Focusing here on hitters, some of BA’s most notable blind spots include walks; the fact that each park has different dimensions; and the significant variance in the values of different types of hits (e.g., a single versus a home run). As they have with WAR, the three main baseball-analytics websites each offer their own improved versions of BA: Baseball Prospectus’ True Average (“TAv”); Baseball-Reference’s adjusted on-base-plus-slugging (“OPS+”); and FanGraphs’ Weighed Runs Created Plus (“wRC+”). Visually, TAv looks like a batting average but is scaled every year such that an average hitter has a TAv of .260, while OPS+ and wRC+ are scaled to an average of 100.

If you’ve read baseball articles here or at those websites, then you’ve seen those metrics cited, sometimes seemingly interchangeably, in the course of an examination of hitting performance. As BP’s Rob Mains notes in the first part of a recent two-part series at that site, there’s good reason to treat these three metrics similarly: they all correlate very strongly with each other. (In other words, most batters who are, for example, average according to TAv (i.e., .260) also are average according to OPS+ and wRC+ (i.e., 100).)

There are differences between the three, however, and those differences arise because each regards the elements of batting performance slightly differently. As Rob explained:

How the three derive the numbers themselves, including their respective park factors, is pretty small ball. Bigger ball, though, it what goes into them.

  • OPS+ incorporates the same basic statistics as OPS: At-bats, hits, total bases, walks, hit by pitches, and sacrifice flies.
  • wRC+ weights singles, doubles, triples, home runs, walks, and HBPs, with the weighting changing from year to year. For example, a home run had a weight of 2.337 in 1968 but only 1.975 in 1996, reflecting the scarcity of runs in the former year. Additionally, wRC+ considers only unintentional walks.
  • TAv also weights outcomes, including strikeouts (slightly worse than other outs) and sacrifices (slightly better than other outs). TAv also includes batters reaching base on error and incorporates situational hitting[, which refers to hitting that occurs only when runners are on base: Sacrifice hits, sacrifice flies, and hitting into double and triple plays].

So while all three measures look at the same thing—hitting—they’re not doing it quite the same. For OPS+, a walk is as good as a hit, from an OBP perspective, and a home run is four times as good as a single, per SLG. FanGraphs’ wRC+ weights them, but it doesn’t weight outs, as TAv does.
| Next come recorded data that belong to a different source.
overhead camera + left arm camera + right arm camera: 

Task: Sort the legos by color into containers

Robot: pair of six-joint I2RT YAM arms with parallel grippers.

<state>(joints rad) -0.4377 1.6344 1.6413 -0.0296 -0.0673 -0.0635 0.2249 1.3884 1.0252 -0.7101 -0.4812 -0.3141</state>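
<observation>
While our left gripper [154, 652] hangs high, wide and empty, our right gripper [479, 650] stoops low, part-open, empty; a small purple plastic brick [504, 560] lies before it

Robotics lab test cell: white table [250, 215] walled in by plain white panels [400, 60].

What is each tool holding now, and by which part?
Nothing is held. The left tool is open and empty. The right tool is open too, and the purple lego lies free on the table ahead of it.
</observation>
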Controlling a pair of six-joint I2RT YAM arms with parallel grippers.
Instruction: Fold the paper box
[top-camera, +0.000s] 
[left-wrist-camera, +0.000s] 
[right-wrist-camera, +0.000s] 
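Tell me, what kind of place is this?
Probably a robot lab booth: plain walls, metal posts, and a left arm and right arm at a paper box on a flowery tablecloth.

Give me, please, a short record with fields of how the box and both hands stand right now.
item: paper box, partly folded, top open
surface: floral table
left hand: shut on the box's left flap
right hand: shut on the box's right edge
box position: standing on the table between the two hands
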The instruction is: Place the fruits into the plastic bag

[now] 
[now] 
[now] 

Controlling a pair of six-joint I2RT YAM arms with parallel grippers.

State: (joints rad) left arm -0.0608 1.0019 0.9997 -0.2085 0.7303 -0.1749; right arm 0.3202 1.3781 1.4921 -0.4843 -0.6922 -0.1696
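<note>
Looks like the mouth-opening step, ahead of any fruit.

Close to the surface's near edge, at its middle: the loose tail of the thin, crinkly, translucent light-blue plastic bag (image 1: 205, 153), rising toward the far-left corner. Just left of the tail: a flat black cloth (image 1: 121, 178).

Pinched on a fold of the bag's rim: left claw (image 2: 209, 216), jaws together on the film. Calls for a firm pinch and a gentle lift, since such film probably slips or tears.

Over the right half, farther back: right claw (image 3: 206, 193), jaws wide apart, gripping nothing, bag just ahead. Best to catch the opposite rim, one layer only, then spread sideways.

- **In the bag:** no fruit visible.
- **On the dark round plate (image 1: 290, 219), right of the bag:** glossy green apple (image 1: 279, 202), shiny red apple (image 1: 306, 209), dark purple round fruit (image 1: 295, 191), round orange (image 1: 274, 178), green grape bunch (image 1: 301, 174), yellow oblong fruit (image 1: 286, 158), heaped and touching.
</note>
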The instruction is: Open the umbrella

Only TAv considers situational hitting.

When applied to players who are especially good or bad in those areas where the three metrics diverge, the result is a lack of correlation between the three with respect to that player. (Cf. the divergent views of the three WAR metrics with respect to Robbie Ray.) Mains’ second article examines some of those players of whom TAv, OPS+, and wRC+ take different views (e.g., Barry Bonds, Kris Bryant, Ian Kinsler, and David Ortiz) before explaining a few general conclusions:

[TAv, OPS+, and wRC+ are] very similar. You can use any of them and feel confident that you’re usually capturing the key characteristics of a batter.

If you want to drill down, though, here are the differences I found:

  • The lack of weighting in OPS+ means that it gives slightly less weight to singles and slightly more weight to home runs and walks than TAv and wRC+.

  • TAv’s inclusion of situational hitting means that batters who are extremely good or bad at avoiding double plays are going to get rewarded or penalized. (Situational hitting also includes bunting, but nobody does that anymore anyway.)

  • The black box factor in these calculations is park factors. Each of the three sites calculates them their own way. They can account for some changes, though not in a predictable or transparent way like high walk totals or low GIDP rates can.

I expect I’ll continue to use these three metrics somewhat interchangeably in articles at this site, although my preexisting (mostly uneducated) preferences for TAv and wRC+ likely will continue. Articles like Rob’s serve as both an important reminder that, at the edges, these updated metrics aren’t exactly the same and an entry point into thinking more precisely about what we ourselves value in the process of evaluating hitter performance.

___________________________________________________________________

Previously
Baseball Notes: Current Issues Roundup
Baseball Notes: Baseball’s growth spurt, visualized

Baseball Notes: The WAR on Robbie Ray
Baseball Notes: Save Tonight
Baseball Notes: Current Issues Roundup
Baseball Notes: The In-Game Half Lives of Professional Pitchers
Baseball Notes: Rule Interpretation Unintentionally Shifts Power to Outfielders?
Baseball Notes: Lineup Protection
Baseball Notes: The Crux of the Statistical Biscuit
Baseball Notes: Looking Out for Number One
Baseball Notes: Preview

Advertisements

The Best Baseball Research of the Past Year

Once again, the Society for American Baseball Research has chosen fifteen (non-ALDLAND) finalists for awards in the areas of contemporary and historical baseball analysis and commentary.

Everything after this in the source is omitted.